Na prática, o conjunto favorece a versatilidade. No campo, a tração 4x4 com reduzida, o bloqueio do diferencial traseiro e os modos específicos de condução permitem explorar terrenos onde uma picape 4x2 teria limitações. Na cidade, o câmbio automático e a direção com assistência elétrica tornam o uso mais simples, embora o porte de 5,36 metros continue exigindo atenção em garagens, ruas estreitas e estacionamentos.

É justamente nesse ponto que a Big Horn se diferencia de uma picape exclusivamente voltada ao trabalho. O interior inclui ar-condicionado digital de duas zonas, bancos dianteiros com ajustes elétricos, carregador de celular por indução refrigerado, chave presencial, partida por botão, painel digital de 7 polegadas e central multimídia de 12,3 polegadas com conectividade sem fio. A câmera com visão de 360 graus também é particularmente útil para manobrar uma picape desse tamanho.

A lista de segurança é outro destaque para uma configuração de entrada. A Big Horn traz seis airbags, controle eletrônico de estabilidade e tração, controle de cruzeiro adaptativo, frenagem autônoma de emergência com detecção de pedestres e ciclistas, monitoramento de ponto cego e assistente de manutenção em faixa. Também há freios a disco nas quatro rodas.

O preço é um dos pontos mais fortes da Dakota Big Horn. Por R$ 249.990 na venda direta, ela consegue oferecer cabine dupla, motor turbodiesel, câmbio automático, tração 4x4 e uma extensa relação de equipamentos. Na mesma faixa de preço, versões de entrada de modelos como Ford Ranger e Toyota Hilux podem aparecer em configurações mais simples, inclusive cabine-chassi, dependendo da versão e da modalidade de compra. A comparação, portanto, favorece a Dakota quando o critério é quantidade de equipamento entregue pelo dinheiro investido.

Também existe uma comparação inevitável dentro do próprio grupo Stellantis. A Dakota compartilha sua origem estrutural e diversos elementos com a Fiat Titano, e essa relação é importante para compreender tanto seus méritos quanto sua principal fragilidade.

Seria exagero dizer que a Dakota é simplesmente uma Titano com outro emblema. Existem alterações de acabamento, identidade visual, calibração e posicionamento, e a Dakota recebeu uma apresentação própria para se encaixar na estratégia da Ram. Ainda assim, a proximidade entre os dois produtos é perceptível e não deve ser ignorada.

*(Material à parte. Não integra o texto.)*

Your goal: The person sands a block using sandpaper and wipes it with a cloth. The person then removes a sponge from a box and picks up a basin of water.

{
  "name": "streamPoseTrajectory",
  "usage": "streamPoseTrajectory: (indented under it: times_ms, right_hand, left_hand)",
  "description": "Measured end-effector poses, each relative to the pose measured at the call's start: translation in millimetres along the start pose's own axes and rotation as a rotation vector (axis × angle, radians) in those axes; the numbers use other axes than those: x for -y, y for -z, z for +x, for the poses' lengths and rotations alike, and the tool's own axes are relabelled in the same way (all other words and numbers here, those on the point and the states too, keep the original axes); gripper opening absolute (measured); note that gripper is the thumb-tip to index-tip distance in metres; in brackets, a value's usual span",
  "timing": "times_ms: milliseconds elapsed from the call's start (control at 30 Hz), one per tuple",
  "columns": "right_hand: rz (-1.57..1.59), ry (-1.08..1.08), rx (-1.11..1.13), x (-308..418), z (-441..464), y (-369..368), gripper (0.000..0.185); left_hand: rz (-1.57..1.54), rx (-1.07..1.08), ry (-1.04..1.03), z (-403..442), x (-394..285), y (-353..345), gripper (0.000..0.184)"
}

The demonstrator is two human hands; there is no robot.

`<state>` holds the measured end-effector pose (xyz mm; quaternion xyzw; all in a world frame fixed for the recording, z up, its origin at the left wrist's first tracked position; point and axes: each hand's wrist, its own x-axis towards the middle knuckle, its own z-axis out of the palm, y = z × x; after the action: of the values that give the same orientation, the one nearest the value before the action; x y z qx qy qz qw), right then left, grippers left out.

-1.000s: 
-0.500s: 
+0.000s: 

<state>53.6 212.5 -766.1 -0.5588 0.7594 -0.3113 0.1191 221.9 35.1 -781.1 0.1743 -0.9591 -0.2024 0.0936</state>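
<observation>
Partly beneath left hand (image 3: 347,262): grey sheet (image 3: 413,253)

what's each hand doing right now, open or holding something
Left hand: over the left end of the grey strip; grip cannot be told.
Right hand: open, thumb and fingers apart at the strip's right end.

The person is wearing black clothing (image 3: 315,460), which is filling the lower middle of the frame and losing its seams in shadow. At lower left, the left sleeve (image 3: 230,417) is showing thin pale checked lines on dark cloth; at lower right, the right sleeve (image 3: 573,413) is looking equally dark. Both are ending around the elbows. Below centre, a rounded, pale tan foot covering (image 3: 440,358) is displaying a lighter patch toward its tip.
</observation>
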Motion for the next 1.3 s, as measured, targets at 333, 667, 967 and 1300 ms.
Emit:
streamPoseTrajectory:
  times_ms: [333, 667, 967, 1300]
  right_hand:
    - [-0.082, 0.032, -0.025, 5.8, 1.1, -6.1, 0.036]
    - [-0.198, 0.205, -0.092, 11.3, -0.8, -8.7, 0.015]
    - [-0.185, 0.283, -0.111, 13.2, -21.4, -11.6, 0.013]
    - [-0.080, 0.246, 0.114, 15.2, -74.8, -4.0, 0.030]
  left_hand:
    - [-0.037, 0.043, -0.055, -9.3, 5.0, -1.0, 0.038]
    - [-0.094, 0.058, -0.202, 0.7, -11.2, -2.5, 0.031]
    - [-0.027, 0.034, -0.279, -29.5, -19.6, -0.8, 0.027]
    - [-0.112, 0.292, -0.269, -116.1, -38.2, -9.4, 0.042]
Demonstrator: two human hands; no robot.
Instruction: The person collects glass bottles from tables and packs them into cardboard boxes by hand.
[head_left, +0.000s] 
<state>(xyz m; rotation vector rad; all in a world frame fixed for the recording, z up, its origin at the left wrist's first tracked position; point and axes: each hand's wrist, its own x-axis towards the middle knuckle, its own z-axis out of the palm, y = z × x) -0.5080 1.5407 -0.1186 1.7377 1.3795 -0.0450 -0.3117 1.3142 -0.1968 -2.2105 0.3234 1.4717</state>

A base mecânica do motor 2.2 turbodiesel é a mesma família utilizada pela Titano, e a arquitetura geral das duas picapes é bastante próxima. Isso coloca a Dakota em uma situação curiosa: o consumidor está pagando mais pela experiência de produto Ram, pela identidade visual e pelo pacote de equipamentos, mas não está diante de uma picape completamente desenvolvida do zero para a marca.

E aqui está o ponto em que a Ram poderia ter ido além, afinal, a marca construiu no Brasil uma imagem associada a picapes grandes, acabamento sofisticado e sensação de produto premium. Por isso, seria desejável que a Dakota apresentasse uma diferenciação ainda maior em relação à Titano, principalmente no desenho interno, nos materiais e na percepção de refinamento. A Big Horn é bem equipada, mas o acabamento mais simples, com revestimentos menos sofisticados que os das versões superiores, revela sua condição de porta de entrada.

A Laramie mostra melhor o que a Dakota poderia representar dentro da Ram. Nela, há materiais macios ao toque, bancos de couro e uma atmosfera mais sofisticada. A Big Horn, por outro lado, precisa equilibrar preço e custo de produção, e por isso abre mão de alguns elementos visuais e de acabamento.

Essa é uma crítica branda, mas relevante: a Dakota poderia ter uma identidade ainda mais própria e um interior mais refinado para justificar plenamente a presença do logotipo Ram. Afinal, quando o consumidor compra uma Ram, parte do valor está justamente na percepção de exclusividade que a marca construiu.